Assurance services are independent professional services that improve the quality of information, or its context, for decision makers. These services can apply to both financial and nonfinancial information. The primary goal of assurance is to provide credibility to the subject matter, helping users make informed decisions. Examples include cybersecurity assessments and evaluations of investment policies.
Independence: When providing audit services, accountants must be independent of the client; they cannot have any relationship with management nor can they have any financial interest in the company (e.g., an invemestment).
Professional Services: Our work involves the exercise of judgment guided by education, training, and experience.
Improving the Quality of Information or its Context: The value we provide is in verifying the reliability and accuracy of information so that people can make decisions with confidence in the information they are using to make those decisions.

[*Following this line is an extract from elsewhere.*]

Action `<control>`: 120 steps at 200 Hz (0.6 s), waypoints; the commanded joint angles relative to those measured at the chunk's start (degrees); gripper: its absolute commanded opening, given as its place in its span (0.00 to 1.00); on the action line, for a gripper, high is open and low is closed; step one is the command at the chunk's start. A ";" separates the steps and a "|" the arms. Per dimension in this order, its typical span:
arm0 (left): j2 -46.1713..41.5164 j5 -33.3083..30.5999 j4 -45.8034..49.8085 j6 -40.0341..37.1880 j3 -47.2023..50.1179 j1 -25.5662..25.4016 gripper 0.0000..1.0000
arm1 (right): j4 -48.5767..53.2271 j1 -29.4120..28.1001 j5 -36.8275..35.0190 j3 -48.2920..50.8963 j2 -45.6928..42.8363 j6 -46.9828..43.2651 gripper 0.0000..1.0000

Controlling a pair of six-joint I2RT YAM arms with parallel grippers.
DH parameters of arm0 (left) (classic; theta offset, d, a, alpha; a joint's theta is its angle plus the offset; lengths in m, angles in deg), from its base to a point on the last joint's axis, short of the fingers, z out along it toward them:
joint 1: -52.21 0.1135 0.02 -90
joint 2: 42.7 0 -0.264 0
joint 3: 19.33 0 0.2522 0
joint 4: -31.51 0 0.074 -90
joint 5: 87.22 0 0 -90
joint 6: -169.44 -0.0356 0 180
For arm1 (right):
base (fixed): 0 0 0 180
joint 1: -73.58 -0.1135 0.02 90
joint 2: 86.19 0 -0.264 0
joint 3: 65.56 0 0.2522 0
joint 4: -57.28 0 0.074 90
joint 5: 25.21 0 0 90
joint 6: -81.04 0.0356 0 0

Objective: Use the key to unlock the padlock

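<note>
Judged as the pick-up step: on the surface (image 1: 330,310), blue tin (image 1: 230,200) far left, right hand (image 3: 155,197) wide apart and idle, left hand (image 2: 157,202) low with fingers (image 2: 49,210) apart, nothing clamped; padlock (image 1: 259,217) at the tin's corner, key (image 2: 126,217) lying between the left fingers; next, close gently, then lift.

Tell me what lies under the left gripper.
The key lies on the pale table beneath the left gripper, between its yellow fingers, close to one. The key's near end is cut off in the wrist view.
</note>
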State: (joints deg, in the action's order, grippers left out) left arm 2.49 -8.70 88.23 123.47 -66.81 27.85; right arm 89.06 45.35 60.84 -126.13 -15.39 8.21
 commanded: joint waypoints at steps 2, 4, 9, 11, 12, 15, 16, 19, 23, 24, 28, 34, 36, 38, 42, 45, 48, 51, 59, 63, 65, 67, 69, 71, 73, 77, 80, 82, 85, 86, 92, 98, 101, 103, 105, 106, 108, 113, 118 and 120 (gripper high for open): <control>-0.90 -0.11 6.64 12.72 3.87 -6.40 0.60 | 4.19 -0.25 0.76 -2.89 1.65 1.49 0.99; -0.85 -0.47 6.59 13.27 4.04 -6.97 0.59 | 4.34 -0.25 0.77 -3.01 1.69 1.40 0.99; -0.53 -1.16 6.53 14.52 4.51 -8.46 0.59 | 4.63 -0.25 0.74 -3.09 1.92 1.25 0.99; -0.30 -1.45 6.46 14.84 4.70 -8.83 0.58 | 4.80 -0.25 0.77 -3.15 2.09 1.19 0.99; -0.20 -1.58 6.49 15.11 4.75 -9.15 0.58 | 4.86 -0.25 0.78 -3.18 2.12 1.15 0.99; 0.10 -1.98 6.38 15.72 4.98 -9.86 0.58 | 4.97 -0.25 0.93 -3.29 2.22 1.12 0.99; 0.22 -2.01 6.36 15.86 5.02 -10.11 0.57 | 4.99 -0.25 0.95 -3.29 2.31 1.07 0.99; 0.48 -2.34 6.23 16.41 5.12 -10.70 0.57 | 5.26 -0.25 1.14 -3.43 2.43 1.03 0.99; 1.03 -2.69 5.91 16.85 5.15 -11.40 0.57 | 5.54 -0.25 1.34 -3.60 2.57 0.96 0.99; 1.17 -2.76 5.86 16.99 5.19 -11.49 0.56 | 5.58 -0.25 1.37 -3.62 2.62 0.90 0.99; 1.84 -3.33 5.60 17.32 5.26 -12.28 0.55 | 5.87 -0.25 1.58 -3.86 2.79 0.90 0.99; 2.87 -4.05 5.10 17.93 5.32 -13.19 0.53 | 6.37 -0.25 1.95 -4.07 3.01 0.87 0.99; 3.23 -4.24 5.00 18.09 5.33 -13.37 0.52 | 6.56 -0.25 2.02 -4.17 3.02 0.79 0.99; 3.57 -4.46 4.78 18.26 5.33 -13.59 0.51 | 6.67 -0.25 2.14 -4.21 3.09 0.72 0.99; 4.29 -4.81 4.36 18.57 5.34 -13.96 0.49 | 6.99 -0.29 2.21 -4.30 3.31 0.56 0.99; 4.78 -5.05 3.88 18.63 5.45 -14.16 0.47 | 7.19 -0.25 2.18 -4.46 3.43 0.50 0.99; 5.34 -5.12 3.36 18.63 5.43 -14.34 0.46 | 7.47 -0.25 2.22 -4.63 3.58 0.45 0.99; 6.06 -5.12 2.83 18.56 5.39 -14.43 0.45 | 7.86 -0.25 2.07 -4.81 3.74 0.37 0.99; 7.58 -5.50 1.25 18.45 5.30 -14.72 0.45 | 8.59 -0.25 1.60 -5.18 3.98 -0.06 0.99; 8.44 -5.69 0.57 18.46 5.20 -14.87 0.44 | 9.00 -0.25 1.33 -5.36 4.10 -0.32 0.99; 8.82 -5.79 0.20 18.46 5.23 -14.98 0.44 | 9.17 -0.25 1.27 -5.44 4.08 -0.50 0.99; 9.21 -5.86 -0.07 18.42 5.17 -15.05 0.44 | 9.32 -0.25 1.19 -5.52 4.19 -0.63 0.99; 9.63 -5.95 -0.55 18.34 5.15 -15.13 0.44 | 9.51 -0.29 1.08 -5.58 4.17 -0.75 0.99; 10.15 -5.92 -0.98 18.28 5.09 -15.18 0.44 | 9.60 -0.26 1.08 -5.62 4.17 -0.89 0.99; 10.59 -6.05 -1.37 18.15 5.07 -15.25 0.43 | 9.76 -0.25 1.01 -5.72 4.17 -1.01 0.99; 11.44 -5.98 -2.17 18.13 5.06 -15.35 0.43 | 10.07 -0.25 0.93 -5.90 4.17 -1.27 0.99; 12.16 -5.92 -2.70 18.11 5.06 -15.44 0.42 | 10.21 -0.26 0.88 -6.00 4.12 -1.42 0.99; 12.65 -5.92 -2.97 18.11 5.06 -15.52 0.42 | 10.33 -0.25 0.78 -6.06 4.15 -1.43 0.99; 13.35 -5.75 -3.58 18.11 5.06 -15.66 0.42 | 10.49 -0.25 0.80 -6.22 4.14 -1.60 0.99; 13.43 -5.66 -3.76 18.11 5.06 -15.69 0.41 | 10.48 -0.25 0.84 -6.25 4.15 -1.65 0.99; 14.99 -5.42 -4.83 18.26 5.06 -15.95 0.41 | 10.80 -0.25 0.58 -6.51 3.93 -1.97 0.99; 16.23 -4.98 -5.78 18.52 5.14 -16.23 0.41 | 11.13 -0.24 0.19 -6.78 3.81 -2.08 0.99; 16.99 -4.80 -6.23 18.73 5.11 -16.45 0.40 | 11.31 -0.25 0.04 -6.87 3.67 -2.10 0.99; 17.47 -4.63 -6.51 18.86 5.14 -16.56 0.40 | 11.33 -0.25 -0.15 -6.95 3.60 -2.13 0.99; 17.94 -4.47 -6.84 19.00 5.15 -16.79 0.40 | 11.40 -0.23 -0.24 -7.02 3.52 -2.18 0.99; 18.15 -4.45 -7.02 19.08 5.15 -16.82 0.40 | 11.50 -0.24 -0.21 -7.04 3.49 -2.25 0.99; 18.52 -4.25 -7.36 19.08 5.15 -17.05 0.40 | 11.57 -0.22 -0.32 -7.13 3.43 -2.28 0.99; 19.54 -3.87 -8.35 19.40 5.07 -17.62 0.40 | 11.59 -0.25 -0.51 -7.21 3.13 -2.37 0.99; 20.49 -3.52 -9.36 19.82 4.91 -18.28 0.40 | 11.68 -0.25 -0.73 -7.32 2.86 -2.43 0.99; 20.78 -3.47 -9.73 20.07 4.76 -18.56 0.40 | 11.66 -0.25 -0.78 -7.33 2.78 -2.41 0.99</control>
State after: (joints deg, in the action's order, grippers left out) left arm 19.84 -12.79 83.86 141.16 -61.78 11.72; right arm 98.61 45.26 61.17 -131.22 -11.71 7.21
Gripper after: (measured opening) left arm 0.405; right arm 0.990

For Decision Makers: Decision makers are our consumers.
Attestation engagements is where an engagement where a practitioner is requested to examine whether management's assertions about some type of subject matter can be relied upon.
Auditing is a systematic process of objectively obtaining and evaluating evidence regarding assertions about economic actions and events to ascertain the degree of correspondence between the assertions and established criteria and communicating the results to interested users.
The purpose of an audit is to provide financial statement users with an opinion by the auditor on whether the financial statement are presented fairly, in all material respects, in accordance with an applicable financial reporting framework, which enhances the degree of confidence that intended users can plance in the financial statements. An audit conducted in accordance with GAAS and relevant ethical requirements enables the auditor to form that opinion.